*WHAT TO DO*
Print the data exactly. Pictures stay out.

LISTED RECORDS: Begin

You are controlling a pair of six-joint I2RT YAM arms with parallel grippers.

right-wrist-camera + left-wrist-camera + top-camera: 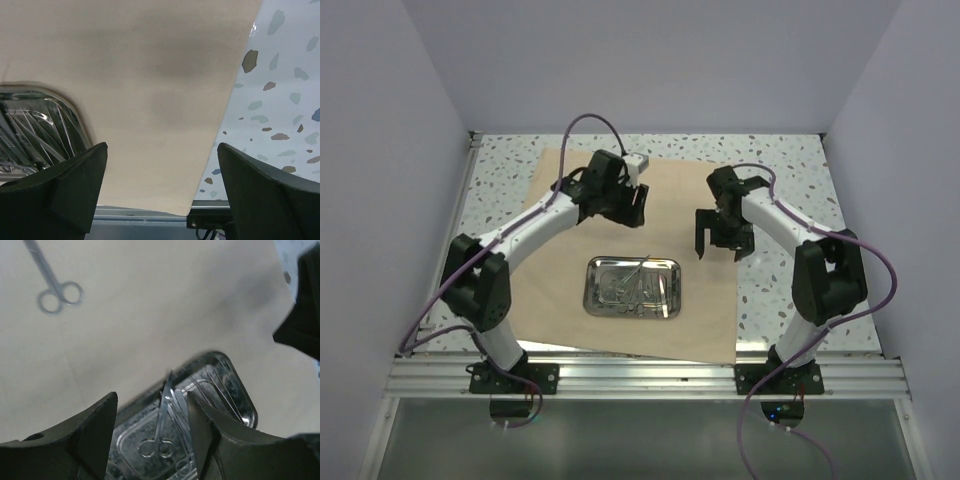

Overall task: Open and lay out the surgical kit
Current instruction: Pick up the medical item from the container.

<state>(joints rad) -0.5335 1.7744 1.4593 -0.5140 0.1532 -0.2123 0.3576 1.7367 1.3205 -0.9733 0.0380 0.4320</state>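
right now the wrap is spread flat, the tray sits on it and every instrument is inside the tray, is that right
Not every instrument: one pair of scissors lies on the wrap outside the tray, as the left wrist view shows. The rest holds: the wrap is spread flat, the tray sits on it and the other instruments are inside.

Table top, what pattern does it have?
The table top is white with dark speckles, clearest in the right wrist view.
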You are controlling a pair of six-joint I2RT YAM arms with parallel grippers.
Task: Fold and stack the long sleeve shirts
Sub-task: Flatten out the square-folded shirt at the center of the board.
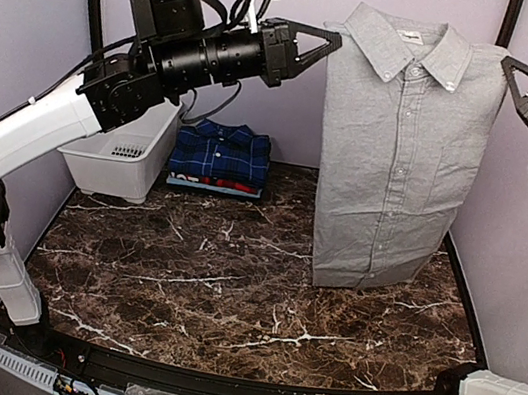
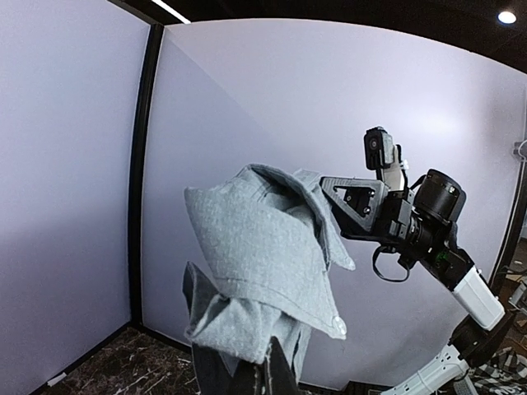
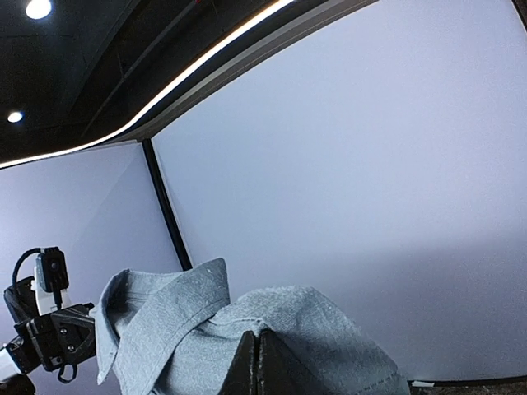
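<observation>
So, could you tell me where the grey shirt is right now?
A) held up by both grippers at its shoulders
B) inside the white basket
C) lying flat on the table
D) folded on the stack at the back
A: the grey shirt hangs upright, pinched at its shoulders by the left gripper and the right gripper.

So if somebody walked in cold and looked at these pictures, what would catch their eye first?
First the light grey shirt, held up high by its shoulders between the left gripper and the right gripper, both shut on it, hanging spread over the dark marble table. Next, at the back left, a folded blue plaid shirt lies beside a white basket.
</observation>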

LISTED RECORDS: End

*SOLUTION FOR THIS EXERCISE*
You are controlling a pair of six-joint I2RT YAM arms with parallel grippers.

right-wrist-camera + left-wrist-camera + top-camera: 

Overall task: Open and lay out the surgical kit
Current instruction: Pick up the medical item from the container.

<state>(joints rad) -0.5335 1.7744 1.4593 -0.5140 0.1532 -0.2123 0.3576 1.7367 1.3205 -0.9733 0.0380 0.4320</state>
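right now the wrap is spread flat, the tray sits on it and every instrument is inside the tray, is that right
Not every instrument: one pair of scissors lies on the wrap outside the tray, as the left wrist view shows. The rest holds: the wrap is spread flat, the tray sits on it and the other instruments are inside.

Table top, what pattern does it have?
The table top is white with dark speckles, clearest in the right wrist view.
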You are controlling a pair of six-joint I2RT YAM arms with parallel grippers.
Task: Fold and stack the long sleeve shirts
Sub-task: Flatten out the square-folded shirt at the center of the board.
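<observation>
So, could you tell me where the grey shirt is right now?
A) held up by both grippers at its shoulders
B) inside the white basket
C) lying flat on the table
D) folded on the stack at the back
A: the grey shirt hangs upright, pinched at its shoulders by the left gripper and the right gripper.

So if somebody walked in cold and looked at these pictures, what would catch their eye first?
First the light grey shirt, held up high by its shoulders between the left gripper and the right gripper, both shut on it, hanging spread over the dark marble table. Next, at the back left, a folded blue plaid shirt lies beside a white basket.
</observation>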

This response contains the complete answer.